Revenu de 45 700 euros
Durantez souligne qu'au cours de cette période, plus précisément entre 2016 et 2017, « les déplacements et l'hébergement pour les loisirs et les loisirs » de Vázquez Jarava « et des membres de sa famille ont été confirmés, ainsi que quelques améliorations dans leur maison familiale », payées par « Mon ».
En outre, il indique que « l'entrée fractionnée sur leurs comptes bancaires, entre le 7 et le 18 novembre 2016, de » différentes espèces d'espèces pour des montants compris entre 1.000 et 9.700 euros, pour un montant total de 45.700 euros, a été détectée, tout cela « lié à l'achat d'une propriété sur le Paseo Marítimo de Cadix ». Les enquêteurs n'ont pas pu déterminer l'origine de ces revenus, même s'ils « offrent une coïncidence temporaire avec des retraits d'espèces des comptes de Tejera de León ou des sociétés » qu'elle contrôlait, souligne l'instructeur.
De même, il détaille que l'homme d'affaires canarien, à l'occasion de la finale de la Ligue des Champions 2016 entre le Real Madrid et l'Atlético de Madrid, a acheté des billets d'avion aller-retour entre Madrid et Milan pour lui et Vázquez Jarava pour 1 950 euros. Il les a également achetés pour le fils de la garde civile, mais il les a ensuite annulés.
Finale des Champions
L'année suivante, il achète à nouveau des billets d'avion, coïncidant avec la finale entre le Real Madrid et la Juventus, au nom de Vázquez Jarava, de son fils et d'une troisième personne pour un total de 1 410 euros. Le juge souligne également que lun payé plus de 2 000 euros pour des séjours dans des hôtels à Cadix et aux îles Canaries pour le lieutenant général et sa famille ; et 1 320 euros supplémentaires pour l'achat de plusieurs billets d'avion pour le lieutenant général et ses proches.

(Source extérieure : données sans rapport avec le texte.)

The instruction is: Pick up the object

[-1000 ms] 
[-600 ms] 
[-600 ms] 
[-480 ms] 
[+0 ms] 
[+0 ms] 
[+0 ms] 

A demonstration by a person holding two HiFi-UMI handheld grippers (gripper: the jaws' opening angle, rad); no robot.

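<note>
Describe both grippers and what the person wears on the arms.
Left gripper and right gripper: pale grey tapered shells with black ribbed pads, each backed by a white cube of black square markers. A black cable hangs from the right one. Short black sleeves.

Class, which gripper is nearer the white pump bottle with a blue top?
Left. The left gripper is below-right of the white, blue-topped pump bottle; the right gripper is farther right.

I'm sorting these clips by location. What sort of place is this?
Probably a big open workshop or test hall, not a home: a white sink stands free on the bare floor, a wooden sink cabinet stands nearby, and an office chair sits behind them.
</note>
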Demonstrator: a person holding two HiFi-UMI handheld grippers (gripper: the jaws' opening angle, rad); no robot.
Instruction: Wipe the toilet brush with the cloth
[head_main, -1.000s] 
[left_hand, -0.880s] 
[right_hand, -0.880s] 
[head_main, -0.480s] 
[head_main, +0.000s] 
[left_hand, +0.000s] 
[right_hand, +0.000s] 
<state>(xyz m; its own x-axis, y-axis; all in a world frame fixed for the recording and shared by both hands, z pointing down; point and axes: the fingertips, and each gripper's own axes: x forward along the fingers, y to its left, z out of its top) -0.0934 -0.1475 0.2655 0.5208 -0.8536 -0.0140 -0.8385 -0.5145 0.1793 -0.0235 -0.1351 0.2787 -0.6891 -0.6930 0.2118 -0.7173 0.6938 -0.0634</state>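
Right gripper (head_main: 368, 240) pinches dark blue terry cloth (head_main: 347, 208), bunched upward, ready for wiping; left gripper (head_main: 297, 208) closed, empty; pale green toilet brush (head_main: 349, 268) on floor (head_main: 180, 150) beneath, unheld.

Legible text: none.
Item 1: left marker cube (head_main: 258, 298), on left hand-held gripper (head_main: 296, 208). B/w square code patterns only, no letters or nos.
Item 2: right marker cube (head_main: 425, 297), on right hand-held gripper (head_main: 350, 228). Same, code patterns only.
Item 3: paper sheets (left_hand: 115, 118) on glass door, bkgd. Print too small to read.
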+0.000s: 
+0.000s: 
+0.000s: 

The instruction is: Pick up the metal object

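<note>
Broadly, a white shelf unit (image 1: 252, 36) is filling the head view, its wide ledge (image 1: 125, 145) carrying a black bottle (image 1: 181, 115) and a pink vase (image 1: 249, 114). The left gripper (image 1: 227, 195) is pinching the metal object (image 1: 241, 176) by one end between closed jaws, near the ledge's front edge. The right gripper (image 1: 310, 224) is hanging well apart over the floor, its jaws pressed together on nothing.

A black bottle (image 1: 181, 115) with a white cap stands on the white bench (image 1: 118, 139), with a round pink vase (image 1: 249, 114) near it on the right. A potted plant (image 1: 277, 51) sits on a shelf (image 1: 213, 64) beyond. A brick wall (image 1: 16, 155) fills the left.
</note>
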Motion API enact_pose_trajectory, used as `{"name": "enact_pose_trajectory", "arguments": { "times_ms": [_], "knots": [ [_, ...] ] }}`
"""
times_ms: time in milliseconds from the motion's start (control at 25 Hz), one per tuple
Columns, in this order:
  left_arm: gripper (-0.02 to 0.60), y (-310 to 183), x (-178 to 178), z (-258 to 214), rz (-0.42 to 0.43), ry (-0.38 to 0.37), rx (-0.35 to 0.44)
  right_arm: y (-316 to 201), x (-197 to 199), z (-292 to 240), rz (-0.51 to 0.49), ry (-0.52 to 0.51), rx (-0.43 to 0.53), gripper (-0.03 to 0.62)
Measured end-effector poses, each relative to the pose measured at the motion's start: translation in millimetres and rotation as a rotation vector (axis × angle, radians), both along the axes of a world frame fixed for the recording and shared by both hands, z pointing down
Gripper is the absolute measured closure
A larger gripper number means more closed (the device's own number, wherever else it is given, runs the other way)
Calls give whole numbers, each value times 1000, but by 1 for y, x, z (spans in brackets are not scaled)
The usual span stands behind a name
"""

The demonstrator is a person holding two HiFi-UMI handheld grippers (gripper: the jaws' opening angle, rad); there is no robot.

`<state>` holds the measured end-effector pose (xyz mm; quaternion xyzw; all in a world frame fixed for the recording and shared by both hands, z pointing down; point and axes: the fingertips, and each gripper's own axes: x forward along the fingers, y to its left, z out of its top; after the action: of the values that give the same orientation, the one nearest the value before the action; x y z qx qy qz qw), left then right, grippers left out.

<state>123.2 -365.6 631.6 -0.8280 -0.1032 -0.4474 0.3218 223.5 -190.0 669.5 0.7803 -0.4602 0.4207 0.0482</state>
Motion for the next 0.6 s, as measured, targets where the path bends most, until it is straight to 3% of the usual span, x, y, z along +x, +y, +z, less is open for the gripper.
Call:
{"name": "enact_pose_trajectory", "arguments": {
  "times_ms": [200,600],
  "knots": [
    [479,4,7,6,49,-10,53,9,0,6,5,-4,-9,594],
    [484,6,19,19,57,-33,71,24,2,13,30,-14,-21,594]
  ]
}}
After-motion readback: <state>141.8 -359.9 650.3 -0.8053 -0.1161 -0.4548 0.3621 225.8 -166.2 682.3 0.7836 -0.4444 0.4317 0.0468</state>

Il indique également que l'homme d'affaires canarien a pris en charge le paiement d'une partie de la « couverture de piscine » de la maison de la garde civile de Madrid, ce qui a entraîné une dépense de 1.650 euros. Dans cette ordonnance d'ouverture du procès oral, le juge Durantez rejette les explications qu'ils ont données tous deux au cours de l'instruction, dans lesquelles ils ont encadré toutes ces dépenses dans leur « relation d'amitié personnelle et familiale », rapporte Europa Press.